Weil der Ukraine-Krieg so gut ins amerikanische Konzept passt, ist zu befürchten, dass er kein baldiges Ende finden, sondern das Blutvergießen kräftig weitergehen wird. Denn vor seiner Beendigung muss nicht nur eine Situation erreicht werden, die es ausschließt, dass Putin sein Gesicht irgendwie wahren kann.
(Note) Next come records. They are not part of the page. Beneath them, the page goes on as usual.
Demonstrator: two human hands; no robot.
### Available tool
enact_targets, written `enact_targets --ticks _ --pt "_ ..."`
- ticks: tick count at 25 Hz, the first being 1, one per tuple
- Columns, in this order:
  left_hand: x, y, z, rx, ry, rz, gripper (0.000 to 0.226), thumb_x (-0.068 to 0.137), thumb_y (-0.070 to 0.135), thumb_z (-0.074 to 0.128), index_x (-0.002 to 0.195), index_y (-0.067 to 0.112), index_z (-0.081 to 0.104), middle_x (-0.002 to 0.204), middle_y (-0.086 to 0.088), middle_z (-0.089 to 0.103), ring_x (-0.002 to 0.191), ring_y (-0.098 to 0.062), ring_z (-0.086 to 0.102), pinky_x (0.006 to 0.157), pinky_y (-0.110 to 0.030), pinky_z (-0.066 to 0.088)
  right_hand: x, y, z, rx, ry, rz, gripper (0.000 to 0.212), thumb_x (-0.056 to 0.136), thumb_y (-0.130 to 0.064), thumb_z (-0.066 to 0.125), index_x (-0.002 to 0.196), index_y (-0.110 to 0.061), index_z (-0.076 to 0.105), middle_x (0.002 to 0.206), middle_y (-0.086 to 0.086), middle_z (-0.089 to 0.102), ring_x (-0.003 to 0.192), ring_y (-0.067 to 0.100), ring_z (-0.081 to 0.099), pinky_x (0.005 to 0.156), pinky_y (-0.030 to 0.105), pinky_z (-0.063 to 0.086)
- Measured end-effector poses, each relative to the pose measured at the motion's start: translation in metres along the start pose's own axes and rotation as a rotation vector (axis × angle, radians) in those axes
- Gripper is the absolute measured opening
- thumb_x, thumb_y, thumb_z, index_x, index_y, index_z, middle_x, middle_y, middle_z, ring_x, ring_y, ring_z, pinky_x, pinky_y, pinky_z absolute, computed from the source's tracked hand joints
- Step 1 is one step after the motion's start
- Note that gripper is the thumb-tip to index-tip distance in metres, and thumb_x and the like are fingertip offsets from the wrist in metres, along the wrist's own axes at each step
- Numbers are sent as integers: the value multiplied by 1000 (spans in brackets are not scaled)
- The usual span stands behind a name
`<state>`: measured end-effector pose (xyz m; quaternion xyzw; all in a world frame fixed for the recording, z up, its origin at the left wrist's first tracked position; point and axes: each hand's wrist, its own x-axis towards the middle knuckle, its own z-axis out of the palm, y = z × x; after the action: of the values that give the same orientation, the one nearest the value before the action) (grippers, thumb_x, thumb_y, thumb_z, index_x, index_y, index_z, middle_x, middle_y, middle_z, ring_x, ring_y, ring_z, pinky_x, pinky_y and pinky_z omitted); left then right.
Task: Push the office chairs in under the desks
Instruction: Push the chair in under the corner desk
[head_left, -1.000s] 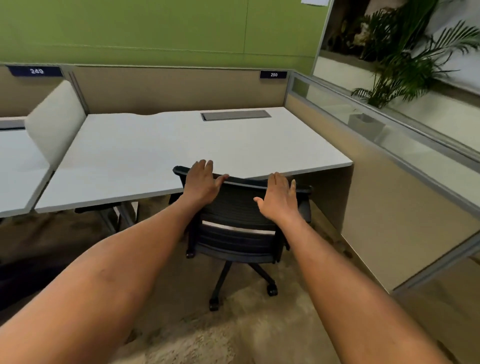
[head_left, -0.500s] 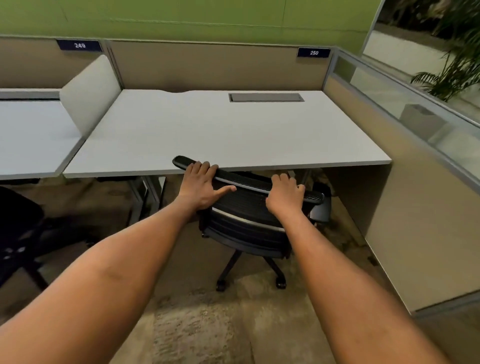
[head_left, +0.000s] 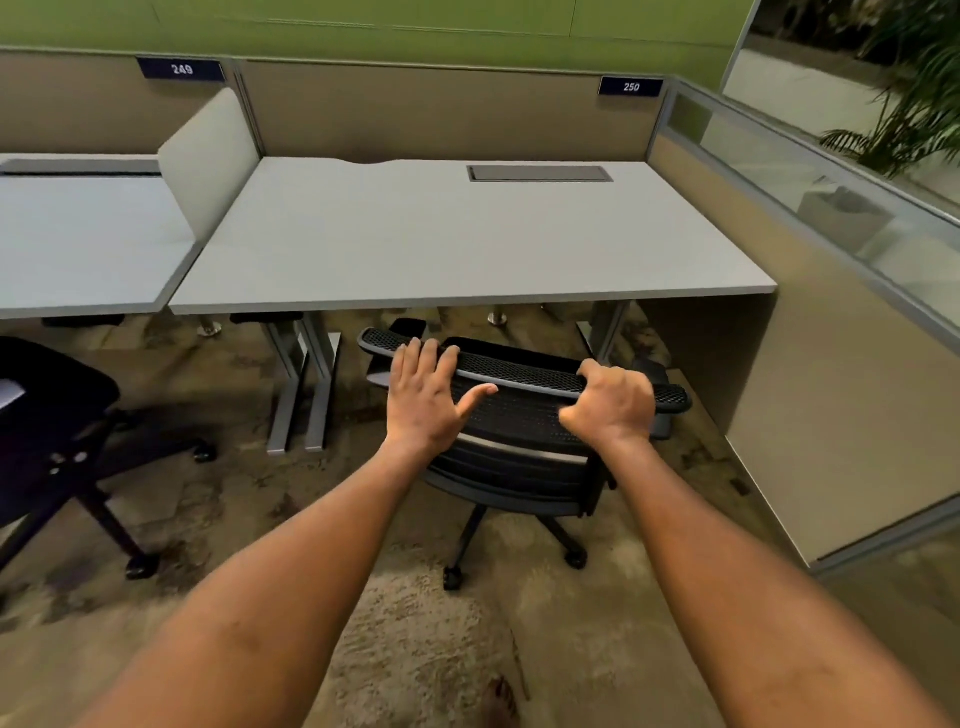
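A black mesh office chair (head_left: 519, 415) stands in front of the white desk (head_left: 467, 249) marked 250, its backrest top just short of the desk's front edge. The seat is hidden behind the backrest. My left hand (head_left: 426, 405) lies flat against the left part of the backrest, fingers spread over the top rim. My right hand (head_left: 613, 405) is curled over the top rim on the right, gripping it. A second black chair (head_left: 52, 415) stands out from the neighbouring desk (head_left: 78, 244) at the far left, partly cut off by the frame edge.
Beige partition panels (head_left: 441, 114) close off the back of the desks, and a glass-topped partition (head_left: 831, 312) runs along the right. Grey desk legs (head_left: 301, 389) stand left of the chair. The floor is mottled brown carpet. A plant (head_left: 909, 104) sits beyond the glass.
The view has pulled back, with more floor and the left chair showing. The chair's backrest now sits clear of the desk edge. My left hand has flattened on the backrest.
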<state>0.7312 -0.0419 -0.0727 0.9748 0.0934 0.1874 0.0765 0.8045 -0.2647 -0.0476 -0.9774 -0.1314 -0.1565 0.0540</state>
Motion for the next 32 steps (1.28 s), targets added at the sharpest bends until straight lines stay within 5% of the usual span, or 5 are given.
enact_targets --ticks 3,6,9,13,32 --pt "-42 11 -7 -20 70 -2 81 84 76 31 129 11 52 131 -16 52 130 -36 39 115 -48 22 -34 9 -10 29 59 -27 34 54 -31 70 86 -20 67 65 4 63 65 30 59 66 31 40" --pt "-60 15 -25 38 175 75 83 80 83 30 102 10 62 101 -13 61 98 -31 52 94 -45 36 -59 15 -19 49 113 -61 26 58 -27 71 82 -18 67 65 6 64 64 32 59 64 33 39" --pt "-53 7 -49 99 160 216 91 70 94 26 70 9 60 76 -10 59 75 -26 49 75 -39 40 -76 16 -27 35 159 -90 19 65 -29 74 75 -17 63 61 5 62 59 32 56 60 32 34" --pt "-55 2 -57 143 119 203 93 66 97 23 61 11 57 64 -8 61 57 -24 49 57 -32 38 -85 12 -29 65 203 -137 21 67 -32 73 69 -16 58 58 2 59 55 29 54 60 33 37" --pt "44 46 -9 97 191 76 87 65 96 29 48 12 41 47 -3 46 46 -20 41 47 -30 35 51 63 5 91 190 -251 25 64 -33 80 69 -17 61 60 0 61 56 25 57 65 32 41"
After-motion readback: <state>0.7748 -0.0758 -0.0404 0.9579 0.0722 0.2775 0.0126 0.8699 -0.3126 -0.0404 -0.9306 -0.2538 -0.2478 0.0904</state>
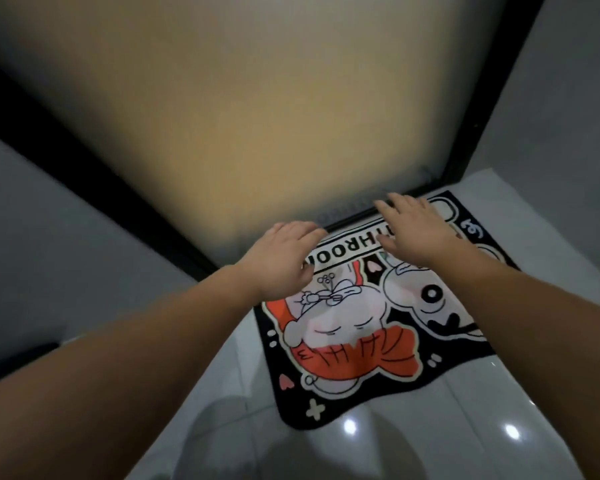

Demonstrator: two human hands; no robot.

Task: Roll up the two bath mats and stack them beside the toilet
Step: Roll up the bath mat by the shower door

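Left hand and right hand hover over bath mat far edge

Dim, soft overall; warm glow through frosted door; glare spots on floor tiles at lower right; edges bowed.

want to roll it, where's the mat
The mat lies flat on the floor, right of centre in the head view, its far edge at the door frame, beneath the left hand and right hand.
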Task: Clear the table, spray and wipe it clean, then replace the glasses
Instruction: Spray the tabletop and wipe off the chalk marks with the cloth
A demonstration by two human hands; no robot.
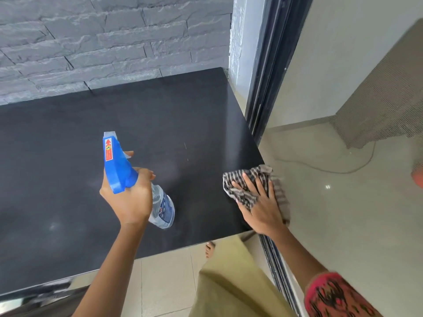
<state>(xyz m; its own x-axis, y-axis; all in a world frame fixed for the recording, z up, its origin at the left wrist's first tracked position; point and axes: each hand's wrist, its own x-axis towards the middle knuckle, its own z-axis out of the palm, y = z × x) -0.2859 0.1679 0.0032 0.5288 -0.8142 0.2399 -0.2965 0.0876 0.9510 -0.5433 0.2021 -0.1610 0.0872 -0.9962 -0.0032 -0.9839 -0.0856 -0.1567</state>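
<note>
A black table (68,156) fills the middle of the view, with nothing standing on it. My left hand (130,197) grips a clear spray bottle (161,207) with a blue trigger head, held above the table with the nozzle pointing away from me. A faint misty patch lies on the surface just beyond the bottle. My right hand (261,207) presses flat, fingers spread, on a black-and-white checked cloth (245,179) at the table's right edge. No glasses are in view.
A grey stone-brick wall (91,42) runs behind the table. A dark sliding-door frame (270,88) stands at the right, with glossy tiled floor (343,213) and a thin cable beyond it. My bare foot and olive garment show below the table's near edge.
</note>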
Auch die Schädigung von Russland muss vielmehr soweit fortgeschritten sein, dass es sich seine weltpolitischen Ambitionen am besten für immer abschminken kann.
Da es mit China noch einen letzten ernstzunehmenden Staat gibt, der in der Weltpolitik eine eigenständige Rolle spielen möchte und damit die auf Konkurrenzlosigkeit ausgerichtete amerikanische Vorherrschaft stört, ist im Übrigen nicht nur klar, dass sich die USA mit der Erledigung von Russland nicht zufriedengibt, sondern die Beseitigung der weltpolitischen Ambitionen von China als nächstes Ziel auf die Tagesordnung setzt. Darüber hinaus zeichnet sich sowohl in den offiziellen Verlautbarungen als auch der freien Presse schon deutlich ab, dass Europa trotz der noch größeren Schädigungen, die es deswegen zu gewärtigen hat, auch bei der Erledigung dieser Aufgabe wieder bereitwillig die Rolle übernehmen wird, die die USA für sie vorgesehen haben.
Klasse, ein Lichtblick in Medienzeiten, wo Kriegsrhetorik die Berichterstattung dominiert.